WORK REQUEST → Please tally the lines below that contain the string "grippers" and reply with that figure only.

** Opening ENTRIES PROVIDED block **

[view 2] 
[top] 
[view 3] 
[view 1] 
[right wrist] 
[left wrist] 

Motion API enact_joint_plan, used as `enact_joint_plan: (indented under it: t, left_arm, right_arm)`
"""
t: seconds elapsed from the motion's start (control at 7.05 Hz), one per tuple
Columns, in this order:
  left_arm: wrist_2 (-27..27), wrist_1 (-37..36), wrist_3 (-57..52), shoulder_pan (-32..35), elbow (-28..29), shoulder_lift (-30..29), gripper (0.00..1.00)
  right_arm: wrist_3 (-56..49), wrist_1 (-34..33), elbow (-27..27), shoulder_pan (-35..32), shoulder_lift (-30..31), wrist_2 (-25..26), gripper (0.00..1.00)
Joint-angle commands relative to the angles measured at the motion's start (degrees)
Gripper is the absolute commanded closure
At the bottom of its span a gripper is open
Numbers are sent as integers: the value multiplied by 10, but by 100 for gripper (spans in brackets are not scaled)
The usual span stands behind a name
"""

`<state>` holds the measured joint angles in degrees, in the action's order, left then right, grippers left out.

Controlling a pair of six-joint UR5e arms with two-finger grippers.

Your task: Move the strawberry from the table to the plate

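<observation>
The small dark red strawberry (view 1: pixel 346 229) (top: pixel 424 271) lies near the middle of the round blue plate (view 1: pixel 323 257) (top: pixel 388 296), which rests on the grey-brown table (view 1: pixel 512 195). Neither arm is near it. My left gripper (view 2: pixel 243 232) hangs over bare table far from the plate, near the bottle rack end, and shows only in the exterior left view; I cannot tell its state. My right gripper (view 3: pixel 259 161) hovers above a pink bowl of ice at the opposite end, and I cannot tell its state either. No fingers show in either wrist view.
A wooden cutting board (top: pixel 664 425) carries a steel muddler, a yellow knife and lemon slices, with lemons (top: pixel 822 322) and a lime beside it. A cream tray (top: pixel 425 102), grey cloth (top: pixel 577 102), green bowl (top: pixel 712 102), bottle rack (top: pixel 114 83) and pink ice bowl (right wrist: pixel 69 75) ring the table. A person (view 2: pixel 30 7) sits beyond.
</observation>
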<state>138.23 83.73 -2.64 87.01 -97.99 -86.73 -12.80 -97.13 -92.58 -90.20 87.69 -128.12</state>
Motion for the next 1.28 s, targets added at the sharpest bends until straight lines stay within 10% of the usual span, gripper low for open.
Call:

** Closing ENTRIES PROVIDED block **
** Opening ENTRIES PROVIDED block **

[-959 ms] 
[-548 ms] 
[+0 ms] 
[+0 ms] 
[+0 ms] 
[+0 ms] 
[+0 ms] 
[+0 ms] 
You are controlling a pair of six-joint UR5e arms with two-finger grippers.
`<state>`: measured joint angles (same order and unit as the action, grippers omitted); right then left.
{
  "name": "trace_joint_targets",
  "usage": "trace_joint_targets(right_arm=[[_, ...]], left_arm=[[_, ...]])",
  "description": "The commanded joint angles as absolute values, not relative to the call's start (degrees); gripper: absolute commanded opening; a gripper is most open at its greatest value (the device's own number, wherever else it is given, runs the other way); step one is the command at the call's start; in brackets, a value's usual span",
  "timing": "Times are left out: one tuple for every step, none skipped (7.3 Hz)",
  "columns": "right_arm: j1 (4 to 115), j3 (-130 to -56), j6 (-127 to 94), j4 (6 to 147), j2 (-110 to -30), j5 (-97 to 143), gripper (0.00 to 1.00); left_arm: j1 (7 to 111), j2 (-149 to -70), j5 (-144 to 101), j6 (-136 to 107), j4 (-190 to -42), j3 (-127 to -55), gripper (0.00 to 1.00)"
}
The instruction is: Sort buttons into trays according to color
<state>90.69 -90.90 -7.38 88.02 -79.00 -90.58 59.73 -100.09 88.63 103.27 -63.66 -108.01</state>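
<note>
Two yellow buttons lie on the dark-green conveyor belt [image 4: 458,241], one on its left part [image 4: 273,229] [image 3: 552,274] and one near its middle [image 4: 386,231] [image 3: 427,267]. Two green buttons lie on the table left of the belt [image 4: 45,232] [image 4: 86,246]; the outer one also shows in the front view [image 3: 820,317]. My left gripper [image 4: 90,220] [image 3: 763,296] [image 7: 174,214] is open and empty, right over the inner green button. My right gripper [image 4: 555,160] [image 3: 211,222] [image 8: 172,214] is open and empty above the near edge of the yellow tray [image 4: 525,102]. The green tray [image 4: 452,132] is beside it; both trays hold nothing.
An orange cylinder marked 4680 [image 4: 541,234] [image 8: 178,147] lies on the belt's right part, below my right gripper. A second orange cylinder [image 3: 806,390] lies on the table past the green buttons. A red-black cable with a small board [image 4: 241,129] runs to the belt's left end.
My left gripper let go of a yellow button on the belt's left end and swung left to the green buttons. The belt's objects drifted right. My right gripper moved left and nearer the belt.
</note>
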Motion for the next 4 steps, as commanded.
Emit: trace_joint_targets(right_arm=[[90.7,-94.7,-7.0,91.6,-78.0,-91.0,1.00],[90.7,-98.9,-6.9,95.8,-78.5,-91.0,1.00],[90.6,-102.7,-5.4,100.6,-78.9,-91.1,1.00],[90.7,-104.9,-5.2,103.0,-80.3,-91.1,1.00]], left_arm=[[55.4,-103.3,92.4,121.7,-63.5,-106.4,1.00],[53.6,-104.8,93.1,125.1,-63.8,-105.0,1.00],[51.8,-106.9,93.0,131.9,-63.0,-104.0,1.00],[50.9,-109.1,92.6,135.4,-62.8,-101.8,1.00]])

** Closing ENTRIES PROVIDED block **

SOLUTION FOR THIS EXERCISE → 4